__Task instructions__:
In the listing below, locate the line containing "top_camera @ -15" and the line containing "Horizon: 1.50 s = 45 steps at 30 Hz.". Output both of them and every line between, exactly as written, and nothing more.

__Extracted records__:
++++

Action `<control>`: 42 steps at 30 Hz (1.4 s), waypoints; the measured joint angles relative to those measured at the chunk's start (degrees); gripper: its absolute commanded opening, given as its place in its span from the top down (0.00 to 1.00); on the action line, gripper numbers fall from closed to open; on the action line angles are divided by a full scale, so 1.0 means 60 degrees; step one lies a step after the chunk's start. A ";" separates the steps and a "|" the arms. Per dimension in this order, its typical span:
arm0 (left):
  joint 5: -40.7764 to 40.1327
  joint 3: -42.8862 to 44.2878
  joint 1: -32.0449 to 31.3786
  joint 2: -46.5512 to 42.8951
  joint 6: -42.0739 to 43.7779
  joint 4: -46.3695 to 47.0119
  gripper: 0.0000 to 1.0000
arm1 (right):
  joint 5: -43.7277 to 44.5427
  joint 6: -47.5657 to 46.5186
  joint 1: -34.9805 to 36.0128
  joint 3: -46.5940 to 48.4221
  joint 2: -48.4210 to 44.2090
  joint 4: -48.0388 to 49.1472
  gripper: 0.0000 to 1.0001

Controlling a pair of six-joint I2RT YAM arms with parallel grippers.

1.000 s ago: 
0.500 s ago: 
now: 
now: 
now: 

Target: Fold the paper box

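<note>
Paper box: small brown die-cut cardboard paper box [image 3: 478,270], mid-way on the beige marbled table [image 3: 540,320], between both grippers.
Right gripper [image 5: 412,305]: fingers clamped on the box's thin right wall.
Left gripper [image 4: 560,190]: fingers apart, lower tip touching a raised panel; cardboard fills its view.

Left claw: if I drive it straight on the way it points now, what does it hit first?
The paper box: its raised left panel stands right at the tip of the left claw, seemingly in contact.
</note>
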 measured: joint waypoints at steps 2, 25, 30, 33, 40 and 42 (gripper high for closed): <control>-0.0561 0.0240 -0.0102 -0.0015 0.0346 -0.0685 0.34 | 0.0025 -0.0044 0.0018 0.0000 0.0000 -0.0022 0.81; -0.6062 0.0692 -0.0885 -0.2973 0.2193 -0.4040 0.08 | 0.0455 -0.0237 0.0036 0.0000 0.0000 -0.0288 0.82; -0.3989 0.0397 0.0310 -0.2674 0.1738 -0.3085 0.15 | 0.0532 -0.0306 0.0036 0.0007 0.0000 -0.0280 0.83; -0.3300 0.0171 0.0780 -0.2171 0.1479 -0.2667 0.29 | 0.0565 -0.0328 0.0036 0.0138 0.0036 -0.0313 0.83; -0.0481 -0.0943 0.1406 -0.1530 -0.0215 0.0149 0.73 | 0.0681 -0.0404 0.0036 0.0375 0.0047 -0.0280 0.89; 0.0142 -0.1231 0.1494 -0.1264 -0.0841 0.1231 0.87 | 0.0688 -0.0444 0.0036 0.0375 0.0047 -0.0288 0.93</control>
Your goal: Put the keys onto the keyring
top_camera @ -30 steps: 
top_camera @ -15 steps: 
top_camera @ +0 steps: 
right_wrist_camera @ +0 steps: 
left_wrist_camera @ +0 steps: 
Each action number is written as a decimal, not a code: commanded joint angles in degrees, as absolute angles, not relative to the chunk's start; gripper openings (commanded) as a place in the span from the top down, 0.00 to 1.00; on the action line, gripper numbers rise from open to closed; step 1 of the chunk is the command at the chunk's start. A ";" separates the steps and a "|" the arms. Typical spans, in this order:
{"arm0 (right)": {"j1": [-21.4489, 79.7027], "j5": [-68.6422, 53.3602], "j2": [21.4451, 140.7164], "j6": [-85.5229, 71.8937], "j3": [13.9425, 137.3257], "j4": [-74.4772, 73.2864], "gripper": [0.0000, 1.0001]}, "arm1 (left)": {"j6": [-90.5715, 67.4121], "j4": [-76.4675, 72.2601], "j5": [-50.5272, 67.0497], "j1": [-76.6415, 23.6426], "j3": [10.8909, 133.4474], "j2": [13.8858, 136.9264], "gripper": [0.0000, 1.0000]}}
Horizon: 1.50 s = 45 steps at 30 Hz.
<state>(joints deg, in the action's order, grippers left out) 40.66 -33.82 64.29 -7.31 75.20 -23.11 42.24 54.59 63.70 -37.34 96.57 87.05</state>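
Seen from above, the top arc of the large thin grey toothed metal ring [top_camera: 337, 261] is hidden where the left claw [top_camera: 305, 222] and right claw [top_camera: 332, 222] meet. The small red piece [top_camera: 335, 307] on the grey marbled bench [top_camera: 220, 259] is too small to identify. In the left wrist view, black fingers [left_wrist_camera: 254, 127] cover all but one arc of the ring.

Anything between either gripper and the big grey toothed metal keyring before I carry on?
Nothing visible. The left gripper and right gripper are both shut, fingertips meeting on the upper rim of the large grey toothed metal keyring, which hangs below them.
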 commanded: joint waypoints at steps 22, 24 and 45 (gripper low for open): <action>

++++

__Written response__:
top_camera @ -15 steps: 
top_camera @ +0 steps: 
right_wrist_camera @ +0 steps: 
left_wrist_camera @ +0 steps: 
Each action number is written as a decimal, not a code: commanded joint angles in degrees, as absolute angles, not relative to the chunk's start; gripper openings (commanded) as a place in the span from the top down, 0.00 to 1.00; on the action line, gripper numbers rise from open to closed; step 1 of the chunk is the command at the chunk's start. A ";" separates the steps and a "|" the arms. Typical spans, in this order:
{"arm0 (right)": {"j1": [-21.4489, 79.7027], "j5": [-68.6422, 53.3602], "j2": [21.4451, 140.7164], "j6": [-85.5229, 71.8937], "j3": [13.9425, 137.3257], "j4": [-74.4772, 73.2864], "gripper": [0.0000, 1.0001]}, "arm1 (left)": {"j6": [-90.5715, 67.4121], "j4": [-76.4675, 72.2601], "j5": [-50.5272, 67.0497], "j1": [-76.6415, 23.6426], "j3": [10.8909, 133.4474], "j2": [13.8858, 136.9264], "gripper": [0.0000, 1.0000]}}
Horizon: 1.50 s = 45 steps at 30 Hz.

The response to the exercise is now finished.